In order to get Scala to use the specialized versions of Function1's apply (eg. apply$mcDD$sp, aka Double => Double) we need to convince the compiler that both the input and output types are Double (or some combination of the 4 specialized types). What if we are super optimistic and not only assume that B is a Double, but go so far as to cast f to a function with type Double => Double? Let's try it out!

First we'll define a function that isolates the behaviour we want to implement, so we can investigate its characteristics.

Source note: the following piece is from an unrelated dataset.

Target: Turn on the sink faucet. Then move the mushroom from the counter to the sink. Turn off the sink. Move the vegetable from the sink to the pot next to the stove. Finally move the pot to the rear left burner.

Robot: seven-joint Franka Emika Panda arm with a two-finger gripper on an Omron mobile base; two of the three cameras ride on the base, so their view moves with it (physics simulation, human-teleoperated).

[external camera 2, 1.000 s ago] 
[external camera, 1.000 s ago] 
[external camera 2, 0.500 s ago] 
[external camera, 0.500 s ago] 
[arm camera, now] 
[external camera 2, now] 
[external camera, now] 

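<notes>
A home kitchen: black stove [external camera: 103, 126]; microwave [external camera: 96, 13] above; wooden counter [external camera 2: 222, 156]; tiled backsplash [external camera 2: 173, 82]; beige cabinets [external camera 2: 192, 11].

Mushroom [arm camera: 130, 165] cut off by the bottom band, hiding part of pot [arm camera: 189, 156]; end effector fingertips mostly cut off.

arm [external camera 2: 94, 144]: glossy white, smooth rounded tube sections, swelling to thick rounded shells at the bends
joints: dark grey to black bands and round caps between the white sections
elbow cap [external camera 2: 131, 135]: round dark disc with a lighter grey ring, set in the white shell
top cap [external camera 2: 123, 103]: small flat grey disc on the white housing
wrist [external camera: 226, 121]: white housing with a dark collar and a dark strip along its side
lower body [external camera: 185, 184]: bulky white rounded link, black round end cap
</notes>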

def ap[B](f: Double => B): Double = {
  val fDD = f.asInstanceOf[Double => Double]
  fDD(42D)
}

This will optimistically cast f as Double => Double and attempt to apply the function to 42. Let's take a look at the bytecode and see what this compiles down to:

  public <B extends java/lang/Object> double ap(scala.Function1<java.lang.Object, B>);
    Code:
      0: aload_1
      1: ldc2_w        #15                 // double 42.0d
      4: invokeinterface #22,  3           // InterfaceMethod scala/Function1.apply$mcDD$sp:(D)D
      9: dreturn

You'll notice a few things. First, our cast is gone! Both Double => B and Double => Double erase to the same type at runtime, so the cast is purely for the benefit of the Scala compiler. The 2nd is that we are calling apply$mcDD$sp on Function1 - this is what we were hoping for. This means we are specializing on both the input type (the 1st D) and the return type (the 2nd D). We are no longer getting an Object back, but a double (primitive).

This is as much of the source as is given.